Selon le ministre ghanéen des Affaires étrangères, Samuel Okudzeto Ablakwa, une première vague de 228 personnes est arrivée à Accra le 11 juin 2026. Les autres ressortissants devaient rejoindre le Ghana ce vendredi 12 juin grâce à un dispositif de transport mis en place par leurs autorités.
Le Ministère ghanéen des Affaires étrangères, a indiqué que ces populations, affectées par les opérations de déguerpissement conduites notamment à Vridi 3 et à Vridi-Canal, se sont retrouvées sans logement ni moyens de subsistance.
De son côté, a fait savoir le communiqué, les autorités ivoiriennes justifient ces démolitions par des impératifs de sécurité et d’aménagement urbain, tandis que plusieurs habitants dénoncent un manque de préavis.
Toutefois, rappelle le communiqué, Accra affirme suivre de près la situation et indique que les autorités ivoiriennes ont exprimé leur volonté d’indemniser les personnes concernées.
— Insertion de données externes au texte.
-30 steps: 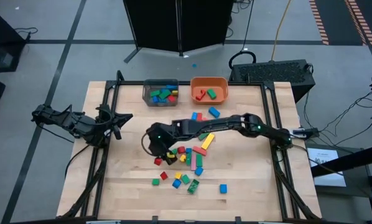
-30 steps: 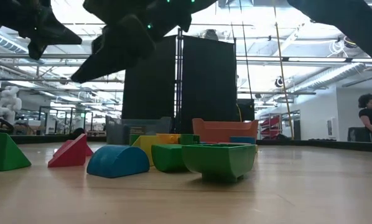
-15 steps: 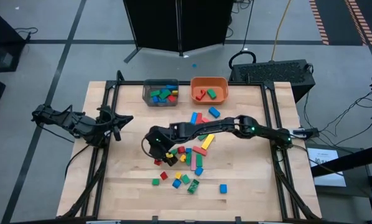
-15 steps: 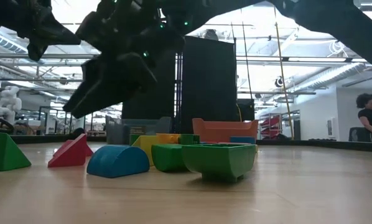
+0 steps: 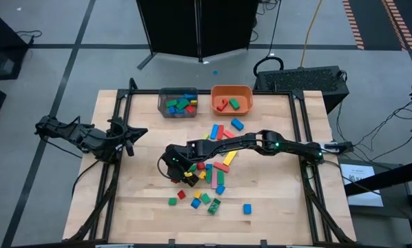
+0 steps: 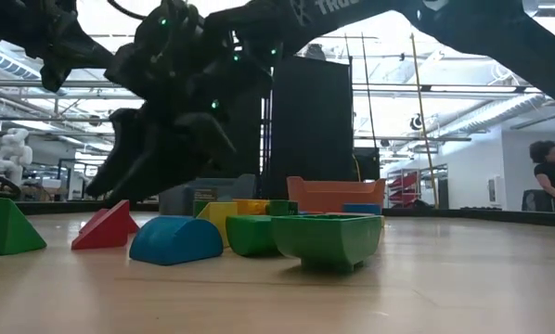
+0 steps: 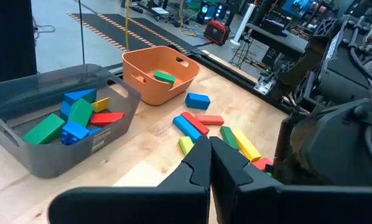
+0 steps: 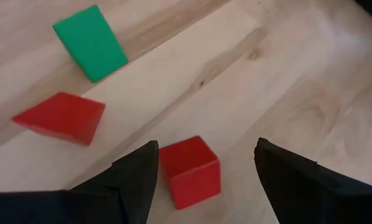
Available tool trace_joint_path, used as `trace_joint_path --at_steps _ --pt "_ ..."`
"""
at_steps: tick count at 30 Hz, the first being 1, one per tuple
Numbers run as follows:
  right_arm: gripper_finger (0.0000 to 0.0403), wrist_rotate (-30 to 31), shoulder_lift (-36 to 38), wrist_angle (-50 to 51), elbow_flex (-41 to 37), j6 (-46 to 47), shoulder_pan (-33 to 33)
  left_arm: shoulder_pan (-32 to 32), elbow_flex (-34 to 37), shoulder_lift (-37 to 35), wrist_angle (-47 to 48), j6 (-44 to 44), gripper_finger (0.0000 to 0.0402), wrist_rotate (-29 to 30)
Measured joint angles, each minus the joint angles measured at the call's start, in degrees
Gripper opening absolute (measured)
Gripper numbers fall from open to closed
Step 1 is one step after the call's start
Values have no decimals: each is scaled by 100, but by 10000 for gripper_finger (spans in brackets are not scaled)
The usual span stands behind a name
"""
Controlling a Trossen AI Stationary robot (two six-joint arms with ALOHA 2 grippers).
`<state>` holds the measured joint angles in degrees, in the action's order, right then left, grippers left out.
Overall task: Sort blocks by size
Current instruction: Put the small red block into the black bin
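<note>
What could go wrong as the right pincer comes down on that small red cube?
1. The open right pincer has the red cube off-centre, near one finger; closing may push it aside instead of gripping it.
2. The red wedge and green block lie nearby, and the arm reaches over the block cluster; a sweep could scatter them.

The blocks [image 5: 207,176] are small and solid-coloured: red, green, blue, yellow and pink. Most lie loose in a cluster at the middle of the surface, cubes mixed with longer bars lying flat at different angles. A blue bar [image 5: 236,125] lies apart towards the bins, and a blue cube [image 5: 247,208] sits alone near the front edge. A red cube [image 8: 190,171] rests flat, with a red wedge [image 8: 60,117] and a green wedge [image 8: 90,42] near it. Other blocks already lie in the grey bin [image 5: 178,105] and the orange bin [image 5: 231,103].
</note>
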<state>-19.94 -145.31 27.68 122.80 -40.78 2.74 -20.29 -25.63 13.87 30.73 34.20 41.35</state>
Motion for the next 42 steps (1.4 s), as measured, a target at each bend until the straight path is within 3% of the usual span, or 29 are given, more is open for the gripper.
trace_joint_path --at_steps 13,23,34,42 --pt "242 -15 -242 -24 7 -61 11 0 0 0 52 0 0 -6" --pt "112 -10 -250 72 13 -34 24 0 0 0 138 2 0 -20" --pt "112 303 -279 211 357 1462 -124 0 0 0 143 8 0 -20" --pt "112 863 -164 365 1185 1471 -661 0 0 -2 139 12 0 -18"
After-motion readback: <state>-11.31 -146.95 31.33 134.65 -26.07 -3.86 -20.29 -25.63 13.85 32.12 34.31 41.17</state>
Le Ghana a également salué la coopération des autorités ivoiriennes dans l’organisation du rapatriement.
Il faut noter que cette opération de rapatriement intervient après plusieurs jours de démolition à Abidjan, qui ont touché les quartiers de Vridi 3, surnommé « Zimbabwé », puis Vridi-Canal, occupé depuis plus de soixante ans.
Aussi faut-il le savoir, cet incident intervient moins d’une semaine après l’évacuation du deuxième groupe de citoyens ghaneen vivant en Afrique du Sud à la suite d’attaques xénophobes visant des ressortissants étrangers.